#### Exercise material:
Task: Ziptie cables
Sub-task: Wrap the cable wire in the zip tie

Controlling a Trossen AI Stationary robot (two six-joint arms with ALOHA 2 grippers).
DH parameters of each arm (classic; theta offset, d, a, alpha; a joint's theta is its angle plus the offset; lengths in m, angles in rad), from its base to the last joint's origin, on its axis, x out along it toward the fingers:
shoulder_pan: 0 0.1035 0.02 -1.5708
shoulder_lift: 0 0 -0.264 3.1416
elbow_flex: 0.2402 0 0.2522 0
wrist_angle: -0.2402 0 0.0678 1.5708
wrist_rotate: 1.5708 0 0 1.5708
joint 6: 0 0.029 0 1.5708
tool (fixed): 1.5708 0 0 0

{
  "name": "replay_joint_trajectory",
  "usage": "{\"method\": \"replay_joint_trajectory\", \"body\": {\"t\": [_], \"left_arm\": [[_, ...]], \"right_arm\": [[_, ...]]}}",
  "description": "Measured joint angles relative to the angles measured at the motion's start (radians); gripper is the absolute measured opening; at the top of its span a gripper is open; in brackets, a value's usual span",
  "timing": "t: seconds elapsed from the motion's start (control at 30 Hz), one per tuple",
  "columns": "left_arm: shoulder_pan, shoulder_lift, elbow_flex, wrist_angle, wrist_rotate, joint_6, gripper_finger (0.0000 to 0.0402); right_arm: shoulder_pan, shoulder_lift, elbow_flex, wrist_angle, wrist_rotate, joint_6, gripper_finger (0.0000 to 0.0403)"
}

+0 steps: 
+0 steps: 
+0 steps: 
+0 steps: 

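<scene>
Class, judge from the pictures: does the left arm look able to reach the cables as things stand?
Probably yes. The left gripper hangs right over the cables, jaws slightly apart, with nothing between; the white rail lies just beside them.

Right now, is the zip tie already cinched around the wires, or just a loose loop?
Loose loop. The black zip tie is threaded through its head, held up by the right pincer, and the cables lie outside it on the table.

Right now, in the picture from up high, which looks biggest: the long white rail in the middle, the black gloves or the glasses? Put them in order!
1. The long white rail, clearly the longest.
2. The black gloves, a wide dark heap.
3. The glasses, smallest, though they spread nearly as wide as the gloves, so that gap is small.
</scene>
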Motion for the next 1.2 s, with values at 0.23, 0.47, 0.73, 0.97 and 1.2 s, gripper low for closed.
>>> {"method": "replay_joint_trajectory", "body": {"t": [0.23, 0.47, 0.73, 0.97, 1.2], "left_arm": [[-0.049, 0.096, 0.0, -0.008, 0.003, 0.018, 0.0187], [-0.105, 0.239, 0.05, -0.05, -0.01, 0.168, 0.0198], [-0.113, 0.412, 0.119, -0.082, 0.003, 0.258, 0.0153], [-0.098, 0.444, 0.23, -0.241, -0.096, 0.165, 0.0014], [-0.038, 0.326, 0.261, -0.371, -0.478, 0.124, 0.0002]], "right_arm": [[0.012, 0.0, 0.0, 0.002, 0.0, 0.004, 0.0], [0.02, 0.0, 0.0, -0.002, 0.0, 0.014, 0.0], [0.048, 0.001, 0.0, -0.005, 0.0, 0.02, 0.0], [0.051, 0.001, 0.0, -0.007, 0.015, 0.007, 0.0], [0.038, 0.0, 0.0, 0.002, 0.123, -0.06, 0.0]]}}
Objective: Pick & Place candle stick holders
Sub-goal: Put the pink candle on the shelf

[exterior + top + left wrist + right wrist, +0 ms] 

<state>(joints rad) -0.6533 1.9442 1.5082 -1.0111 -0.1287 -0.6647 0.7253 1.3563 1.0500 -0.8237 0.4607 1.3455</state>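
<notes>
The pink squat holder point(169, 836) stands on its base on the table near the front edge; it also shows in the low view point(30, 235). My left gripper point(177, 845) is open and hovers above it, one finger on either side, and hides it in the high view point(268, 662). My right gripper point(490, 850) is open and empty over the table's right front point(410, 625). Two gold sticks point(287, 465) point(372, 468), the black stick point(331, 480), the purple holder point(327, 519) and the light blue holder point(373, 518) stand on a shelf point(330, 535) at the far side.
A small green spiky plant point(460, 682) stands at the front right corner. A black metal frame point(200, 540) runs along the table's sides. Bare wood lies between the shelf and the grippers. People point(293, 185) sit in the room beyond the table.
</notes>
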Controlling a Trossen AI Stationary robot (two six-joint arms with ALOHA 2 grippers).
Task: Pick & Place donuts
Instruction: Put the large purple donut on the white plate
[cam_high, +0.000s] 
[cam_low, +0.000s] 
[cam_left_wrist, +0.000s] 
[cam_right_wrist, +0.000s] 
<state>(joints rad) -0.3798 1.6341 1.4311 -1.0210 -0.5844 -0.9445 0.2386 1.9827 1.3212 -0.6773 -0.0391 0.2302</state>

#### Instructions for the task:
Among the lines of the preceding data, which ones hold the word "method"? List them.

#### Written answer:
  "usage": "{\"method\": \"replay_joint_trajectory\", \"body\": {\"t\": [_], \"left_arm\": [[_, ...]], \"right_arm\": [[_, ...]]}}",
>>> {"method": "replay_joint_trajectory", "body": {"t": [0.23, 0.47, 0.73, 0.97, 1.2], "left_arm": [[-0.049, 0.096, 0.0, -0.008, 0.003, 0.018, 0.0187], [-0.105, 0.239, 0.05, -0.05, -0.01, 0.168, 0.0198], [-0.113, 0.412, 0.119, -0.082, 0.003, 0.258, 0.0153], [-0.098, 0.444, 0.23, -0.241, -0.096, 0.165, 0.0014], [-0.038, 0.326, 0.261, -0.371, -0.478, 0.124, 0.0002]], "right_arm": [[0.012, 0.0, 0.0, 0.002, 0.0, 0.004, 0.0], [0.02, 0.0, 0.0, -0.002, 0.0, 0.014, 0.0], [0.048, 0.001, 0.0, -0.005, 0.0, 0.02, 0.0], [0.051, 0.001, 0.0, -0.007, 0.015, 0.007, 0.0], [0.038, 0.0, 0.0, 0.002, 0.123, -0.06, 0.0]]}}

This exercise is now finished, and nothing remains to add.